*PROBLEM*
The requested output is every line from the one with "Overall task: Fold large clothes" through the last line below, printed exactly.

*DATA EXTRACT*
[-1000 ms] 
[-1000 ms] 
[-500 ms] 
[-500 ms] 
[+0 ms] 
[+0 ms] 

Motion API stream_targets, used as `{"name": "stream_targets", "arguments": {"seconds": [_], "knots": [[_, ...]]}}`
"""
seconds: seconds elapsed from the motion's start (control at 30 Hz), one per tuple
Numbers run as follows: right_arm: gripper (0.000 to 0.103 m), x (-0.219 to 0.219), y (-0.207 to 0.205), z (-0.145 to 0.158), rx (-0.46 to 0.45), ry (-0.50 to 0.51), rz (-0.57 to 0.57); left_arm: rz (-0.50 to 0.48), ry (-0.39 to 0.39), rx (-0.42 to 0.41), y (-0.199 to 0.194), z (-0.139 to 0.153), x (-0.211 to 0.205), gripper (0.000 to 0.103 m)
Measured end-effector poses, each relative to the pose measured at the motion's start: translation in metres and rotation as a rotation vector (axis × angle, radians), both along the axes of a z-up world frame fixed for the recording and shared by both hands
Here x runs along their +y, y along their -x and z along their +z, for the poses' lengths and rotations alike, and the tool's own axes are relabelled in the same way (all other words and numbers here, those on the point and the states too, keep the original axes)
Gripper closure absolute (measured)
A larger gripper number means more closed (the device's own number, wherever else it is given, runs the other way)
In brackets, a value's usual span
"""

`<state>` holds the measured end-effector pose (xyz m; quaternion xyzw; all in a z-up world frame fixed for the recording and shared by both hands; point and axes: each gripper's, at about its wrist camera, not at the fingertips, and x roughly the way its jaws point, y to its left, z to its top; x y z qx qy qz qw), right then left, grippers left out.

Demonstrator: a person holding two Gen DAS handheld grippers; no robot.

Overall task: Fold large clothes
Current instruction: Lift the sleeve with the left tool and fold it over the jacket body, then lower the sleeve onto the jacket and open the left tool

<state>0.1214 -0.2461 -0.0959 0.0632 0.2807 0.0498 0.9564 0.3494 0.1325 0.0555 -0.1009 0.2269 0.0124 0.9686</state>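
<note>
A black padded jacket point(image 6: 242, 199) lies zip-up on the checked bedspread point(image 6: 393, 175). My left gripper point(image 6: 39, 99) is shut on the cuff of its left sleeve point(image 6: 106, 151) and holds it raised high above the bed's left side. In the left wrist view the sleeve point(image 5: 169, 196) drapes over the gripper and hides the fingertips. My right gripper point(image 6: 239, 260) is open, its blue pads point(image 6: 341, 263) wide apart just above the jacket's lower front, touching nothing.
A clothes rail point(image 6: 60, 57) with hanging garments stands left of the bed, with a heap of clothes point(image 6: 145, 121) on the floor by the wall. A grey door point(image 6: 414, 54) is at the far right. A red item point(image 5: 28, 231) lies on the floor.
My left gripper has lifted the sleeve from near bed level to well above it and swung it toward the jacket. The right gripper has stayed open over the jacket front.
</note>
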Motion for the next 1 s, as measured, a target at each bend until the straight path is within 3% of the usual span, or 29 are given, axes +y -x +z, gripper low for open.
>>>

*SOLUTION TO THE PROBLEM*
Overall task: Fold large clothes
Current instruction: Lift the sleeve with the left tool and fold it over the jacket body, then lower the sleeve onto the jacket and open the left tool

<state>0.1214 -0.2461 -0.0959 0.0632 0.2807 0.0498 0.9564 0.3494 0.1325 0.0555 -0.1009 0.2269 0.0124 0.9686</state>
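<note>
A black padded jacket point(image 6: 242, 199) lies zip-up on the checked bedspread point(image 6: 393, 175). My left gripper point(image 6: 39, 99) is shut on the cuff of its left sleeve point(image 6: 106, 151) and holds it raised high above the bed's left side. In the left wrist view the sleeve point(image 5: 169, 196) drapes over the gripper and hides the fingertips. My right gripper point(image 6: 239, 260) is open, its blue pads point(image 6: 341, 263) wide apart just above the jacket's lower front, touching nothing.
A clothes rail point(image 6: 60, 57) with hanging garments stands left of the bed, with a heap of clothes point(image 6: 145, 121) on the floor by the wall. A grey door point(image 6: 414, 54) is at the far right. A red item point(image 5: 28, 231) lies on the floor.
My left gripper has lifted the sleeve from near bed level to well above it and swung it toward the jacket. The right gripper has stayed open over the jacket front.
</note>
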Motion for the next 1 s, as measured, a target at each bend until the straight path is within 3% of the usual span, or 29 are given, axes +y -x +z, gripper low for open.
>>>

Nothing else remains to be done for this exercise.